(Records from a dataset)
________________________
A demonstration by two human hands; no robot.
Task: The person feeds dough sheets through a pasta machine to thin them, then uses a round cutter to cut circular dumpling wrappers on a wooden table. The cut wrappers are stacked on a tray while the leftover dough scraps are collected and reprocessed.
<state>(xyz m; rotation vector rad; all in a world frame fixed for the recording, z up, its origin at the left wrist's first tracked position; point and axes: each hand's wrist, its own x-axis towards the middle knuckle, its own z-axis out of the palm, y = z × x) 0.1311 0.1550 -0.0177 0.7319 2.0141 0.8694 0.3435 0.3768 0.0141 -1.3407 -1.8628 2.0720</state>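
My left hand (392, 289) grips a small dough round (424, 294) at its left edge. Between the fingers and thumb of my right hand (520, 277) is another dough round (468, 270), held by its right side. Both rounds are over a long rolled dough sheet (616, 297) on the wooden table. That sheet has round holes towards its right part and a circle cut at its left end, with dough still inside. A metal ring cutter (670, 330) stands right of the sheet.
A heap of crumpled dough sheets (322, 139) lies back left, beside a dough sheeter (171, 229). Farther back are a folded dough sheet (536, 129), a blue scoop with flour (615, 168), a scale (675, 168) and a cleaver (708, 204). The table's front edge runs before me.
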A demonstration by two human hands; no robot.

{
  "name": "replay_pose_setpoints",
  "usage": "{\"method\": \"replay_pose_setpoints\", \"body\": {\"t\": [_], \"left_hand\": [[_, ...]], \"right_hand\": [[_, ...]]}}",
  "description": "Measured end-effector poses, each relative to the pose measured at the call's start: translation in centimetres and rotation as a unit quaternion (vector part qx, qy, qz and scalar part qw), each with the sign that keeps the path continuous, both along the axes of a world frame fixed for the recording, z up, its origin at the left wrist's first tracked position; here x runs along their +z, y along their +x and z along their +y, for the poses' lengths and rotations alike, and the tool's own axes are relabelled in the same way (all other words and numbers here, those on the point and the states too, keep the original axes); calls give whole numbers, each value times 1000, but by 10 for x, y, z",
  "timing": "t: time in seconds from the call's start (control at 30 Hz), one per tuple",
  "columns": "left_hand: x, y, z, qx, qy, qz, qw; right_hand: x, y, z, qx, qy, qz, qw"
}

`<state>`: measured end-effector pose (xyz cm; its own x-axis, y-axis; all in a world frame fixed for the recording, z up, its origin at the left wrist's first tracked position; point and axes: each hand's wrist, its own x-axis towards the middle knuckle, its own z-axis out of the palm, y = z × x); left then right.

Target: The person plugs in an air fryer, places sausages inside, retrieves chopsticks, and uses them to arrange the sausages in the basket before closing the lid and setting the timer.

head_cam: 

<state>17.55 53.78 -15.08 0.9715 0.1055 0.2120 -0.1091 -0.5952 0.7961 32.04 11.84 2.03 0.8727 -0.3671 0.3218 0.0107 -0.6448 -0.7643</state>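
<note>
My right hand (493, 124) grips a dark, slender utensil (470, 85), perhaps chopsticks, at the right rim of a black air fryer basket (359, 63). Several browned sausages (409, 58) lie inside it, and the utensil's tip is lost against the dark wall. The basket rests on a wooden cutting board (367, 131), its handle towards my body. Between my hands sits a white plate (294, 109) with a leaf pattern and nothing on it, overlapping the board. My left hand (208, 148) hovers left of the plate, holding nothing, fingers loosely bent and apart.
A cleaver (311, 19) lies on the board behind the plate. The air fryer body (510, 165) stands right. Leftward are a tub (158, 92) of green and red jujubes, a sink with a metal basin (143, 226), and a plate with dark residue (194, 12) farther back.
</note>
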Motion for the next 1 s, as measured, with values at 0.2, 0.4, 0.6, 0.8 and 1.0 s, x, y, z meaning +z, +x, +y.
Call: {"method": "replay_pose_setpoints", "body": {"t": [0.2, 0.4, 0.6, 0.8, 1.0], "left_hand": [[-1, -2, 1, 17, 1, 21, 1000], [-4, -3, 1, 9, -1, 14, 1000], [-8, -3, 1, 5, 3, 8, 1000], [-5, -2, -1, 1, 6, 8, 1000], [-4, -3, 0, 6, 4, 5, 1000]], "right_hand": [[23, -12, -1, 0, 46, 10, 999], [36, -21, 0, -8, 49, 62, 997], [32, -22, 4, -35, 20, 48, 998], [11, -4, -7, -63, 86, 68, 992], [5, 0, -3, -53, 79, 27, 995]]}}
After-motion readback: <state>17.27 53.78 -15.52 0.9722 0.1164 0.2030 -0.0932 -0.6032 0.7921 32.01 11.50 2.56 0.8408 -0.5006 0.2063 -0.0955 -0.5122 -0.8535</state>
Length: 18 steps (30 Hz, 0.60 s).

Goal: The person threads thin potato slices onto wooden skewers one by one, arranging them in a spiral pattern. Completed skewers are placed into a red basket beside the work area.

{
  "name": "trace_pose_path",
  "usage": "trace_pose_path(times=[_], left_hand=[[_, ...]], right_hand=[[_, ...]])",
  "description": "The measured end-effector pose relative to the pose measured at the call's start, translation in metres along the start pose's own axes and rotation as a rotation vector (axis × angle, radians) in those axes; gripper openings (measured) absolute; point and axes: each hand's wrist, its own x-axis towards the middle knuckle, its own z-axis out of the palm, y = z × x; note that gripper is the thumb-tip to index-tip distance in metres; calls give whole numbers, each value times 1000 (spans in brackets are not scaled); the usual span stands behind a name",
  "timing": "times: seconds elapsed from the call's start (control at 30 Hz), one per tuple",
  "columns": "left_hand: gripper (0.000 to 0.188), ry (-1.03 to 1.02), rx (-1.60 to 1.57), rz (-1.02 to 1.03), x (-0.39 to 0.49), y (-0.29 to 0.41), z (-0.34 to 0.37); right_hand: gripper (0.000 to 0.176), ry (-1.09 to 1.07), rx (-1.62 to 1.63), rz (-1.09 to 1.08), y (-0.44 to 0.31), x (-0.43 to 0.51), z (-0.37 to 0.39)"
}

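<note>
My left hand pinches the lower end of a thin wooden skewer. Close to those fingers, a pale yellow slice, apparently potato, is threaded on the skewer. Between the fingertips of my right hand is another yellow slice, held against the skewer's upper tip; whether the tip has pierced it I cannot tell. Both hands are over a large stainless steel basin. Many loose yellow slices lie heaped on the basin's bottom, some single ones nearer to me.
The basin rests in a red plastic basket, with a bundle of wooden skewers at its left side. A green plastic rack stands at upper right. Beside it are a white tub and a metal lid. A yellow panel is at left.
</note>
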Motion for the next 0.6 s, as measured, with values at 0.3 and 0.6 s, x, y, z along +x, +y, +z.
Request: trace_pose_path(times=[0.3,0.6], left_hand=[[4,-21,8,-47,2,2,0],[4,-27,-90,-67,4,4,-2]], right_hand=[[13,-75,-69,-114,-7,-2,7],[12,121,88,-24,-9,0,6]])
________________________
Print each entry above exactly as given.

RESULT BELOW:
A demonstration by two human hands; no robot.
Task: The person feeds dough sheets through a pasta machine to thin them, then uses a round cutter to cut circular dumpling wrappers on a wooden table. The cut wrappers are stacked on a tray while the leftover dough scraps are collected and reprocessed.
<state>(xyz m; rotation vector rad; all in a world frame fixed for the recording, z up, its origin at the left wrist's first tracked position; point and axes: each hand's wrist, its own x-axis towards the middle knuckle, its own z-axis out of the palm, y = z × x) 0.1311 0.1550 -0.0177 0.7319 2.0141 0.8694 0.3435 0.3768 0.0141 -1.3407 -1.8628 2.0720</state>
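My left hand (392, 289) grips a small dough round (424, 294) at its left edge. Between the fingers and thumb of my right hand (520, 277) is another dough round (468, 270), held by its right side. Both rounds are over a long rolled dough sheet (616, 297) on the wooden table. That sheet has round holes towards its right part and a circle cut at its left end, with dough still inside. A metal ring cutter (670, 330) stands right of the sheet.
A heap of crumpled dough sheets (322, 139) lies back left, beside a dough sheeter (171, 229). Farther back are a folded dough sheet (536, 129), a blue scoop with flour (615, 168), a scale (675, 168) and a cleaver (708, 204). The table's front edge runs before me.
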A demonstration by two human hands; no robot.

{
  "name": "replay_pose_setpoints",
  "usage": "{\"method\": \"replay_pose_setpoints\", \"body\": {\"t\": [_], \"left_hand\": [[_, ...]], \"right_hand\": [[_, ...]]}}",
  "description": "Measured end-effector poses, each relative to the pose measured at the call's start: translation in centimetres and rotation as a unit quaternion (vector part qx, qy, qz and scalar part qw), each with the sign that keeps the path continuous, both along the axes of a world frame fixed for the recording, z up, its origin at the left wrist's first tracked position; here x runs along their +z, y along their +x and z along their +y, for the poses' lengths and rotations alike, and the tool's own axes are relabelled in the same way (all other words and numbers here, those on the point and the states too, keep the original axes); calls give whole numbers, each value times 1000, but by 10 for x, y, z",
  "timing": "t: time in seconds from the call's start (control at 30 Hz), one per tuple",
  "columns": "left_hand: x, y, z, qx, qy, qz, qw; right_hand: x, y, z, qx, qy, qz, qw"
}

`<state>`: measured end-effector pose (xyz cm; its own x-axis, y-axis; all in a world frame fixed for the recording, z up, its origin at the left wrist's first tracked position; point and axes: each hand's wrist, its own x-axis towards the middle knuckle, its own z-axis out of the palm, y = z × x); left then right.

Target: The person plugs in an air fryer, places sausages inside, retrieves chopsticks, and uses them to arrange the sausages in the basket before closing the lid and setting the timer.

head_cam: 

<state>17.55 53.78 -15.08 0.9715 0.1055 0.2120 -0.1091 -0.5952 0.7961 32.04 11.84 2.03 0.8727 -0.3671 0.3218 0.0107 -0.6448 -0.7643</state>
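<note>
My right hand (493, 124) grips a dark, slender utensil (470, 85), perhaps chopsticks, at the right rim of a black air fryer basket (359, 63). Several browned sausages (409, 58) lie inside it, and the utensil's tip is lost against the dark wall. The basket rests on a wooden cutting board (367, 131), its handle towards my body. Between my hands sits a white plate (294, 109) with a leaf pattern and nothing on it, overlapping the board. My left hand (208, 148) hovers left of the plate, holding nothing, fingers loosely bent and apart.
A cleaver (311, 19) lies on the board behind the plate. The air fryer body (510, 165) stands right. Leftward are a tub (158, 92) of green and red jujubes, a sink with a metal basin (143, 226), and a plate with dark residue (194, 12) farther back.
</note>
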Motion for the next 1 s, as measured, with values at 0.2, 0.4, 0.6, 0.8 and 1.0 s, x, y, z meaning +z, +x, +y.
Call: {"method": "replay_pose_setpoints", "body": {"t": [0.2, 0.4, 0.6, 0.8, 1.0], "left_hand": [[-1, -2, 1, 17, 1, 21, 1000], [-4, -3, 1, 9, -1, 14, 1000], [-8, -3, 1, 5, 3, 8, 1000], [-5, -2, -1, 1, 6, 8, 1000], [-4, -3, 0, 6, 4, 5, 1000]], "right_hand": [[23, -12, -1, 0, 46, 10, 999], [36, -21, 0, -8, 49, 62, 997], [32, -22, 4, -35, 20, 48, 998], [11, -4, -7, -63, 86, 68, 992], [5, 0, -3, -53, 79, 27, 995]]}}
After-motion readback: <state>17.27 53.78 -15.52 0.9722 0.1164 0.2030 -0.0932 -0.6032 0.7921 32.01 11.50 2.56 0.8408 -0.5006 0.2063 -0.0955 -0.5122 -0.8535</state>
Length: 18 steps (30 Hz, 0.60 s).

Goal: The person threads thin potato slices onto wooden skewers one by one, arranging them in a spiral pattern. Completed skewers are placed into a red basket beside the work area.

{
  "name": "trace_pose_path",
  "usage": "trace_pose_path(times=[_], left_hand=[[_, ...]], right_hand=[[_, ...]])",
  "description": "The measured end-effector pose relative to the pose measured at the call's start, translation in metres along the start pose's own axes and rotation as a rotation vector (axis × angle, radians) in those axes; gripper openings (measured) absolute; point and axes: each hand's wrist, its own x-axis towards the middle knuckle, its own z-axis out of the palm, y = z × x; note that gripper is the thumb-tip to index-tip distance in metres; calls give whole numbers, each value times 1000 (spans in brackets are not scaled); the usual span stands behind a name",
  "timing": "times: seconds elapsed from the call's start (control at 30 Hz), one per tuple",
  "columns": "left_hand: gripper (0.000 to 0.188), ry (-1.03 to 1.02), rx (-1.60 to 1.57), rz (-1.02 to 1.03), x (-0.39 to 0.49), y (-0.29 to 0.41), z (-0.34 to 0.37); right_hand: gripper (0.000 to 0.176), ry (-1.09 to 1.07), rx (-1.62 to 1.63), rz (-1.09 to 1.08), y (-0.44 to 0.31), x (-0.43 to 0.51), z (-0.37 to 0.39)"
}

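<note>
My left hand pinches the lower end of a thin wooden skewer. Close to those fingers, a pale yellow slice, apparently potato, is threaded on the skewer. Between the fingertips of my right hand is another yellow slice, held against the skewer's upper tip; whether the tip has pierced it I cannot tell. Both hands are over a large stainless steel basin. Many loose yellow slices lie heaped on the basin's bottom, some single ones nearer to me.
The basin rests in a red plastic basket, with a bundle of wooden skewers at its left side. A green plastic rack stands at upper right. Beside it are a white tub and a metal lid. A yellow panel is at left.
</note>
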Motion for the next 0.6 s, as measured, with values at 0.3 and 0.6 s, x, y, z along +x, +y, +z.
Request: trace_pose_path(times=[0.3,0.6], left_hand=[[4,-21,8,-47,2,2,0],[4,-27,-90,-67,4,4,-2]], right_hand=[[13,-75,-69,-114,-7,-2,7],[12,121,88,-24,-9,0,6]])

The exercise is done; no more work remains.